Viajou o mundo. Em Dili, no Timor, deu o primeiro recital de piano aos timorenses. A uma pergunta, respondeu-me: “senti-me útil à comunidade local”. É este sentir-se útil, integrando-se aos povos, que a levaram aos Açores – durante um ano – e a tantos países da Europa, do leste ao oeste, ao Japão, às Américas, colhendo experiências de vida para enriquecer a prática pedagógica em cidades portuguesas e outras mais. E obtém resultados surpreendentes.

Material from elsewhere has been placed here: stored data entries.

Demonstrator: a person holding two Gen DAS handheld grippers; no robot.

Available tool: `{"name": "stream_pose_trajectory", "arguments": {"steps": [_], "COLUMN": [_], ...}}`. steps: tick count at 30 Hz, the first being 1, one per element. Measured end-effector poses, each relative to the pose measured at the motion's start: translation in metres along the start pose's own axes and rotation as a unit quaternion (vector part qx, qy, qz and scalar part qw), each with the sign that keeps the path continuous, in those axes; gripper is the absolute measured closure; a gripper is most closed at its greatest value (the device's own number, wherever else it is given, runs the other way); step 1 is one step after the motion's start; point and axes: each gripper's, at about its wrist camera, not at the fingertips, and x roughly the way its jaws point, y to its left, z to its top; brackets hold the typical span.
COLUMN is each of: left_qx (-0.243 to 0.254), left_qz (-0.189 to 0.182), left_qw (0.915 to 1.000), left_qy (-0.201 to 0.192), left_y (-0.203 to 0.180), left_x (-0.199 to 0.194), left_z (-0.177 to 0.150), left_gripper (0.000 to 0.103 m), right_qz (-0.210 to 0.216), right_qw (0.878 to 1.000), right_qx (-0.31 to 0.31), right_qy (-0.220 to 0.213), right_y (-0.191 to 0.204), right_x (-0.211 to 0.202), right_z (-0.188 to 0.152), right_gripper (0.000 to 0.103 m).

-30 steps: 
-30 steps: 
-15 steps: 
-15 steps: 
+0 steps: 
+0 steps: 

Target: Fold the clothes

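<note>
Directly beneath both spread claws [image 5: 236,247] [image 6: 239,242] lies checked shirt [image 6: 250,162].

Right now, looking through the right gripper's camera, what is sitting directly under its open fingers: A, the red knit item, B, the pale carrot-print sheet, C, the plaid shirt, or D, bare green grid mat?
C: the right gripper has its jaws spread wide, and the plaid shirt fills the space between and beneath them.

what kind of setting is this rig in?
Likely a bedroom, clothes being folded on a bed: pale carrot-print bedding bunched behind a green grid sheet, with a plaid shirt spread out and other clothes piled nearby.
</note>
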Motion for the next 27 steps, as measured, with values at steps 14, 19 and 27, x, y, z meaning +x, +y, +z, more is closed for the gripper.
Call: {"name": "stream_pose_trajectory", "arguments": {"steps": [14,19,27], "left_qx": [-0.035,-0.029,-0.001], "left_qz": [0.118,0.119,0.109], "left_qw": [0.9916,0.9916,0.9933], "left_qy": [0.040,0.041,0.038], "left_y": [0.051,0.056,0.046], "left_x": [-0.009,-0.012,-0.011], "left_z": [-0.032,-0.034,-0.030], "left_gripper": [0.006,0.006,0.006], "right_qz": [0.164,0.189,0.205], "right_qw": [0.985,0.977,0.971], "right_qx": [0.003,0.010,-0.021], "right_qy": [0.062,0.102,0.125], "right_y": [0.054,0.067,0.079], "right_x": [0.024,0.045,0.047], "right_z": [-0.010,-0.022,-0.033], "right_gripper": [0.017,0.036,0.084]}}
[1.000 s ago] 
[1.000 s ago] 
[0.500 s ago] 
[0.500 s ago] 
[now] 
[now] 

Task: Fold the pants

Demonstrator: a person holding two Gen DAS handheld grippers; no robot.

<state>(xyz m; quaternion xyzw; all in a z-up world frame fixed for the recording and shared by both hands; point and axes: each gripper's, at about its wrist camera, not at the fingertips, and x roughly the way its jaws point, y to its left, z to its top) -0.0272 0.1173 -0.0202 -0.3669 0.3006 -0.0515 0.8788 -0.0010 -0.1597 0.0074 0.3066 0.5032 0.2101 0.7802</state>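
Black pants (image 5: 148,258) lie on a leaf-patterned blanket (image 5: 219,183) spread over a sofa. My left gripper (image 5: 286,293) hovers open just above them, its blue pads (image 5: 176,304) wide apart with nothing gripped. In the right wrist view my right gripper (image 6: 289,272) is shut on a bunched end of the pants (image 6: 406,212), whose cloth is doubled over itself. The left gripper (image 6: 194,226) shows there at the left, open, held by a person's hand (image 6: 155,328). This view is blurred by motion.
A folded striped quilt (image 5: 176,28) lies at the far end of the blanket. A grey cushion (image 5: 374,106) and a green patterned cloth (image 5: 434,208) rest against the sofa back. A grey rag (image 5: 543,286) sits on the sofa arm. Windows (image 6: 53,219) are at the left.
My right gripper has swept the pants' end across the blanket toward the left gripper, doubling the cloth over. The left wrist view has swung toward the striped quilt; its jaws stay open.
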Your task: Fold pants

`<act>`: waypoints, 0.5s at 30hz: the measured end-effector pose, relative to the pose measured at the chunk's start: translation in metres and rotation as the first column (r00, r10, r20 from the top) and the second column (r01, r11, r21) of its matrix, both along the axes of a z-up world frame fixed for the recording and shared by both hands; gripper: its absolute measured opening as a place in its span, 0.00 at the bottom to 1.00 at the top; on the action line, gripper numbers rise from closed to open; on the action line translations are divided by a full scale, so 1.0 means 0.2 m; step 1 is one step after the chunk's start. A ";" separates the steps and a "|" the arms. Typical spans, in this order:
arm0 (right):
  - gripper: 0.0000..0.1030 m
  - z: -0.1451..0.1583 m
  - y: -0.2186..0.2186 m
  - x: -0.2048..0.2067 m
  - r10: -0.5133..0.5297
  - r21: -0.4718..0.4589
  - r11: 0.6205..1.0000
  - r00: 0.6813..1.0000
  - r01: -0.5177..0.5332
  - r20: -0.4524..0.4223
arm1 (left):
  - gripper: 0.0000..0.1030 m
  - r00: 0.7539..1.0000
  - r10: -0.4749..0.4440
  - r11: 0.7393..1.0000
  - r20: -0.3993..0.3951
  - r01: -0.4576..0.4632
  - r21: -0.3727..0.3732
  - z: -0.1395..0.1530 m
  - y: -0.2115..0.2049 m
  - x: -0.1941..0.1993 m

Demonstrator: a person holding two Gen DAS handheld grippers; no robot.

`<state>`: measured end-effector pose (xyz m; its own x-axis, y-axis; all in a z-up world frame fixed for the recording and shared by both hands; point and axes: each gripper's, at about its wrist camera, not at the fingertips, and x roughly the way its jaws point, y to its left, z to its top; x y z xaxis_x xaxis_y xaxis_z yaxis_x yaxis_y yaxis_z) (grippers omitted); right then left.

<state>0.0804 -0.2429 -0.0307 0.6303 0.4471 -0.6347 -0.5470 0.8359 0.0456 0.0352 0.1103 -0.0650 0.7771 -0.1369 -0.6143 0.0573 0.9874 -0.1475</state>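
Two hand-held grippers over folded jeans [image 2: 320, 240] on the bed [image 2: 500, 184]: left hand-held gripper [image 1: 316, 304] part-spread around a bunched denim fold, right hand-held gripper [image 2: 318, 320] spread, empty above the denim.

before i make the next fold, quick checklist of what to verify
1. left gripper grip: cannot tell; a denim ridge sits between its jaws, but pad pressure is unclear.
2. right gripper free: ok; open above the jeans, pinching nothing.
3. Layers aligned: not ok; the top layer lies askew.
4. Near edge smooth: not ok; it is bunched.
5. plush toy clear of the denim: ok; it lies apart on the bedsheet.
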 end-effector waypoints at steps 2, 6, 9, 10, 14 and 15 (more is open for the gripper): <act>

Conversamos muito. Seus dois pianos de cauda estão sempre generosamente abertos para os estudos deste amigo e de tantos outros que a visitam. Faço de sua casa meu porto seguro no Porto, epicentro de meus recitais ao norte de Lisboa. Desta vez, em acréscimo, participo de um júri na Escola Superior de Música e das Artes do Espetáculo do Instituto Politécnico do Porto. A família de Kiki, uma união permanente, de Michu e Manuel, irmã e cunhado que vivem no andar superior ao de minha amiga, aos outros irmãos e às dezenas de sobrinhos e primos. Ao todo, cerca de 500 familiares! Conheço muitos de seu clã e pude comprovar esse convívio intenso. Percorrer a Biblioteca da amiga, conservada desde muitas gerações, a levar-nos às edições originais de obras fundamentais da literatura portuguesa dos séculos XVII e XVIII, é um privilégio. Ir com Kiki, todas as vezes que passo pela cidade, à Ribeira, onde nos espera o típico Tripas à moda do Porto, um prazer especial. Após a prática pianística, por vezes percorremos o belo jardim que separa sua morada do ponto de encontro do Douro com o mar. Seria possível compreender a ação da natureza sobre Kiki. Essa confluência das águas, a provocar, em tantas oportunidades, vagas imensas, teria forjado nela a inquietação, a independência, o destemor, o gosto pelo inusitado. Kiki é uma personagem da história da sociedade portuense. Absolutamente típica, todavia única em sua maneira de entender a vida.